Mais le plus grave n’est pas là. Monster mélange tout sans jamais distinguer, pathologie individuelle, psychiatrie approximative utilisée comme explication magique, violence sociale, et parallèles douteux avec la transidentité, notamment via des échos malvenus à Christine Jorgensen. Ce type de rapprochement recycle des clichés dangereux, insinuant une continuité entre confusion de genre, pathologie et violence, là où il n’y a historiquement et politiquement aucun lien. La série va jusqu’à convoquer des comparaisons avec les camps de la mort, utilisées comme simple choc symbolique, écrasant la spécificité historique de la Shoah et réduisant la banalité du mal à un slogan vide.
À force de tout faire résonner avec tout, Monster produit une bouillie idéologique pour neurones paresseux, où plus rien n’a de sens. L’Histoire devient un décor interchangeable, les luttes contemporaines des accessoires narratifs, et la souffrance un carburant émotionnel.
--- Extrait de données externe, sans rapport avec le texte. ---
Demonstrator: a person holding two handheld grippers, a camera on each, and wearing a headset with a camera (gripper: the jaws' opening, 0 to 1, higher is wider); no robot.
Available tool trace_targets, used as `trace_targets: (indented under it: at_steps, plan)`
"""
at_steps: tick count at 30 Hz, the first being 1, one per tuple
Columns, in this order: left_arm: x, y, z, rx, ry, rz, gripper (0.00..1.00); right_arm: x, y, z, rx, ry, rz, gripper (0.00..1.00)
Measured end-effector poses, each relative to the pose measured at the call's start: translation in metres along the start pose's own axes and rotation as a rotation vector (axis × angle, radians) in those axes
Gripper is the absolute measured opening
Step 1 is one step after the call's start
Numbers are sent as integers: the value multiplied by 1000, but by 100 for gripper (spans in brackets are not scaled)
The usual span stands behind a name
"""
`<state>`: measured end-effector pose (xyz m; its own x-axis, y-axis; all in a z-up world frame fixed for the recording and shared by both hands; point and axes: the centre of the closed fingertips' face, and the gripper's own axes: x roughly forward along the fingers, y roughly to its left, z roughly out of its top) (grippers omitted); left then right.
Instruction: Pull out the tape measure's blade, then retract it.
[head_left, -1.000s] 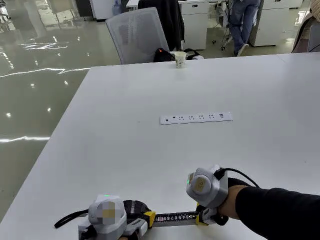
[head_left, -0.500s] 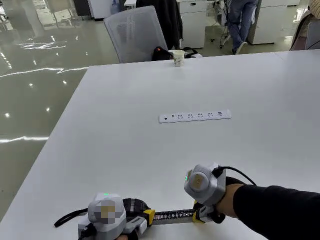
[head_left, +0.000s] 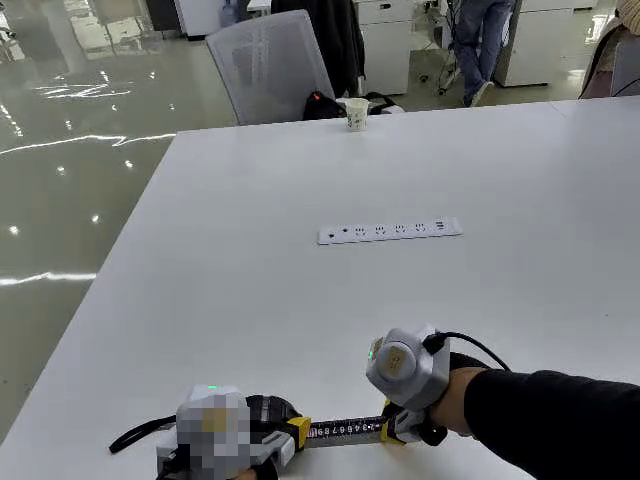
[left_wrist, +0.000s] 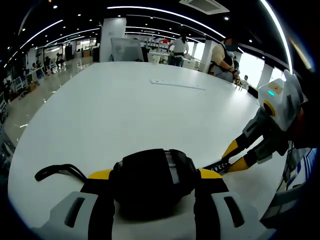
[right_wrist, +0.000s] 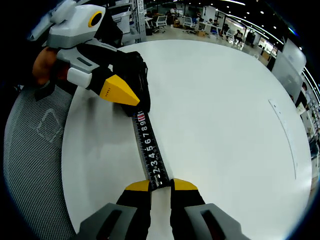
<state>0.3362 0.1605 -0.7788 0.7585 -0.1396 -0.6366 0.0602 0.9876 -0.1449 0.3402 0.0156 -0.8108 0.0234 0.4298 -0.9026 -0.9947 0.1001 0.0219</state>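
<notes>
Numerals run along the blade (right_wrist: 150, 150), which lies drawn a short way out of the tape measure (head_left: 268, 412) at the near edge of the white desk (head_left: 250, 280). The left claw (left_wrist: 156, 176) is clamped on the tape measure's black body, one yellow-tipped finger on each side, with a black strap (left_wrist: 55, 172) trailing off to the left. The right claw (right_wrist: 161, 185) is pinched together on the blade's free end. Farther back on the desk lie a white power strip (head_left: 390, 230) and a paper cup (head_left: 357, 115), with a grey chair (head_left: 270, 65) beyond the far edge.
</notes>
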Motion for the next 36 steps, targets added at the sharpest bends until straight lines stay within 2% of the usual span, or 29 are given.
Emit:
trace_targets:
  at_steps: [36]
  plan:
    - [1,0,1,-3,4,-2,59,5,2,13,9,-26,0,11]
Ce n’est plus du true crime, c’est une exploitation confuse de symboles lourds, sans responsabilité politique ni morale.
Ironiquement, Massacre à la tronçonneuse, pourtant fiction assumée, se montre bien plus lucide sur la violence, notamment dans son parallèle entre mise à mort humaine et abattoirs, là où Monster se contente d’empiler des horreurs sans jamais les penser. Quand une fiction comprend mieux le réel qu’une série qui prétend le raconter, il y a un sérieux problème.